3. Operationele doelstellingen en prestatiegegevens

Zelfstandige begrotingsautoriteit

De leden van de PvdA-fractie willen een zo groot mogelijke financiële onafhankelijkheid van de Kamer ten opzichte van de regering en vinden dat de oplossing zoals het kabinet voorstelt in de tweede wijziging van de Comptabiliteitswet, onvoldoende tegemoet komt aan de wens van de Kamer zoals neergelegd in de motie-Dubbelboer (kamerstuk 29 527 nr 15). Ook hier willen deze leden aan de orde stellen, zoals zij dat gedaan hebben bij de Comptabiliteitswet, dat zij vinden dat de zelfstandige begrotingsautoriteit steviger verankerd moet worden in de wet en zij kondigen hier dan ook aan dat zij voorstellen zullen doen bij de behandeling van de Comptabiliteitswet.

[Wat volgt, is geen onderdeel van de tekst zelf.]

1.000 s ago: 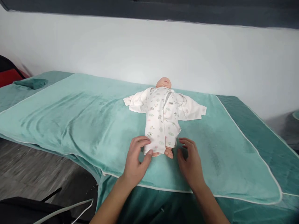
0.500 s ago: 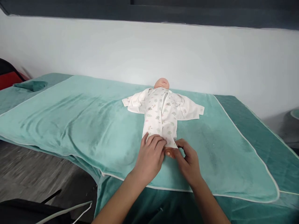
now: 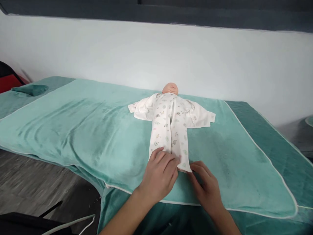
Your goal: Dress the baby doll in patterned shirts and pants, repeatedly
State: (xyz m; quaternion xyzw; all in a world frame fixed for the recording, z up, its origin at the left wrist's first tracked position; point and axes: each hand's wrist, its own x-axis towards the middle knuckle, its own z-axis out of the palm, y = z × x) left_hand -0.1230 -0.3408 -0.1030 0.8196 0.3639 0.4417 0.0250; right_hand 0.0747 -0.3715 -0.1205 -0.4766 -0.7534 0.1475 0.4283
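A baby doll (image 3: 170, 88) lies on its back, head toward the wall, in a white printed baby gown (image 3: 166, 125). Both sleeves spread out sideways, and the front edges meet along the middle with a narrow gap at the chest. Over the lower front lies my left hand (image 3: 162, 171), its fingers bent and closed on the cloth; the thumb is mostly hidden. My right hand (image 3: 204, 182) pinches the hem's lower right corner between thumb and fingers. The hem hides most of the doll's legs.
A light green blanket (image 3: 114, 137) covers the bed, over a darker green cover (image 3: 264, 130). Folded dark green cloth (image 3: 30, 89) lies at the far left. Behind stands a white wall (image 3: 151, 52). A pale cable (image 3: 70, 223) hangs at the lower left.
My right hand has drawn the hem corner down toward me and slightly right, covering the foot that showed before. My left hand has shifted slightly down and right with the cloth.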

Samenwerking met de Eerste Kamer

Sinds 2004 hebben de Staten-Generaal een permanente vertegenwoordiger bij het Europese Parlement. Welke ervaringen zijn hiermee zijn opgedaan, in welke mate wordt een beroep gedaan op de permanente vertegenwoordiger, is hiermee afdoende voorzien in de veronderstelde behoefte, vragen de leden van de CDA-fractie.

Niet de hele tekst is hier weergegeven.